● **Collected data**
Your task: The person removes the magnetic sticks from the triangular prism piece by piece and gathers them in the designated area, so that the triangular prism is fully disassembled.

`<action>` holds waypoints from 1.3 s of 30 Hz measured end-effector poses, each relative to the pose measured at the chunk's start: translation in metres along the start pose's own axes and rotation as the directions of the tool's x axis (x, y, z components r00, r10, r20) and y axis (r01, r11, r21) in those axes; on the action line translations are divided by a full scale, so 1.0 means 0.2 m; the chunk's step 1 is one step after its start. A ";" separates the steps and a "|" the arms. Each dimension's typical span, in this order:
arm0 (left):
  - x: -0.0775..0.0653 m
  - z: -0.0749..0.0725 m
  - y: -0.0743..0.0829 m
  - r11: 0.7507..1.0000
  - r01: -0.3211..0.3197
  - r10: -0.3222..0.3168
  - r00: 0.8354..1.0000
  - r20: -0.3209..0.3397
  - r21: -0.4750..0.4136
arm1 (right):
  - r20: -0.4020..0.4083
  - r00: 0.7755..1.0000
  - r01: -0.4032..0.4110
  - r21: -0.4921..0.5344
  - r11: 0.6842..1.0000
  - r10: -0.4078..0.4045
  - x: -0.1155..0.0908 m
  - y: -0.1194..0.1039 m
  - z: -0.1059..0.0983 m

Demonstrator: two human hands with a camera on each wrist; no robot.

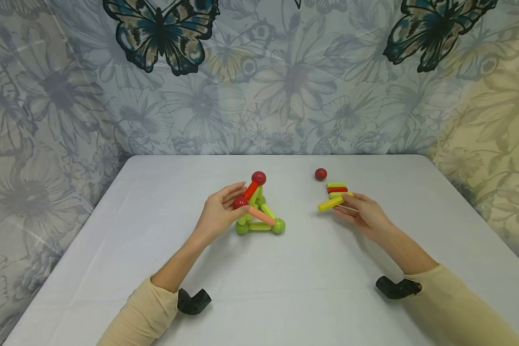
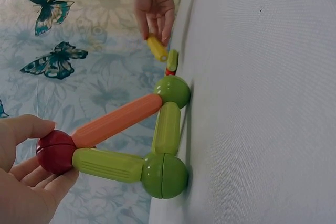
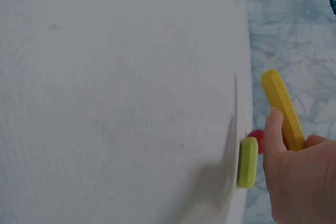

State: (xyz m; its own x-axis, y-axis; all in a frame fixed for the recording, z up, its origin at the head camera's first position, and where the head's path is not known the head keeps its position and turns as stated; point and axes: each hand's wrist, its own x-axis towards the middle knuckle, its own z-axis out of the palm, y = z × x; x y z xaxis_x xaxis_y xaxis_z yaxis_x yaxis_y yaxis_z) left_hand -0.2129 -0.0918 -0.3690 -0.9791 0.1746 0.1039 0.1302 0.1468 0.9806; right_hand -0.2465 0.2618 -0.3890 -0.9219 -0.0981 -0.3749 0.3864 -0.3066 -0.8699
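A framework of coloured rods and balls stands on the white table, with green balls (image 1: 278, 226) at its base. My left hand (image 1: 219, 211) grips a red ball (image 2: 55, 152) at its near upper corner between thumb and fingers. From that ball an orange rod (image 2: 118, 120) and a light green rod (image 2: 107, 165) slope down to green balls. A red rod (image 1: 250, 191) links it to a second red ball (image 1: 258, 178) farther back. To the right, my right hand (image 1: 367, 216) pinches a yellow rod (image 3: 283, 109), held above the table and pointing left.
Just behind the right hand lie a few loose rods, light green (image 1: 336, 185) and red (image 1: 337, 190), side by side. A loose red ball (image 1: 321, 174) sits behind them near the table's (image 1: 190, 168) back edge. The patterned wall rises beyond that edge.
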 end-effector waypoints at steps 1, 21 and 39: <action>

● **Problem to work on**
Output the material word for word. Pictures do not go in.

● **Response area**
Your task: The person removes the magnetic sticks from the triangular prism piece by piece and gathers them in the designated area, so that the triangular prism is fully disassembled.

`<action>` holds waypoints from 1.3 s of 30 Hz measured end-effector poses, each relative to the pose measured at the chunk's start: translation in metres along the start pose's own axes and rotation as the directions of the tool's x axis (x, y, z components r00, r10, r20) and y axis (r01, r11, r21) in those axes; on the action line translations are divided by a full scale, so 1.0 means 0.2 m; the chunk's step 1 is one step after its start. A ";" separates the steps and a "|" the arms. Each dimension's typical span, in this order:
arm0 (left):
  - x: -0.0775..0.0653 m
  - z: -0.0749..0.0725 m
  - y: -0.0743..0.0829 m
  - r11: 0.7507..1.0000
  - r01: -0.3211..0.3197
  - r10: -0.3222..0.3168
  - r00: 0.8354..1.0000
  - r20: -0.3209..0.3397
  - r21: -0.4750..0.4136
arm1 (right):
  - r20: -0.4020..0.4083
  - r00: 0.7755..1.0000
  - r01: -0.4032..0.4110
  - r21: -0.4921..0.5344
  - r11: 0.6842..1.0000
  - r10: -0.4078..0.4045
  - x: -0.1155..0.0908 m
  - y: -0.1194..0.1039 m
  - z: -0.1059..0.0983 m

Demonstrator: two human hands with a camera on each wrist; no robot.


State: (xyz m; its own x-axis, y-axis; all in a frame fixed for the recording, z up, its origin at the head camera's first position, and where the head's path is not known the head keeps its position and turns as stated; point and axes: each hand's wrist, its own x-axis towards the middle knuckle, its own z-axis out of the palm, y = z × x; x y z xaxis_x xaxis_y xaxis_z yaxis_x yaxis_y yaxis_z) left_hand -0.2129 -0.0918 -0.3690 -0.9791 0.1746 0.1039 0.1302 0.1468 0.9806; right_hand -0.2465 0.2618 -0.3890 -0.9219 -0.0981 -0.3749 0.3864 -0.3066 -0.8699
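A framework of coloured rods and balls stands on the white table, with green balls (image 1: 278, 226) at its base. My left hand (image 1: 219, 211) grips a red ball (image 2: 55, 152) at its near upper corner between thumb and fingers. From that ball an orange rod (image 2: 118, 120) and a light green rod (image 2: 107, 165) slope down to green balls. A red rod (image 1: 250, 191) links it to a second red ball (image 1: 258, 178) farther back. To the right, my right hand (image 1: 367, 216) pinches a yellow rod (image 3: 283, 109), held above the table and pointing left.
Just behind the right hand lie a few loose rods, light green (image 1: 336, 185) and red (image 1: 337, 190), side by side. A loose red ball (image 1: 321, 174) sits behind them near the table's (image 1: 190, 168) back edge. The patterned wall rises beyond that edge.
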 end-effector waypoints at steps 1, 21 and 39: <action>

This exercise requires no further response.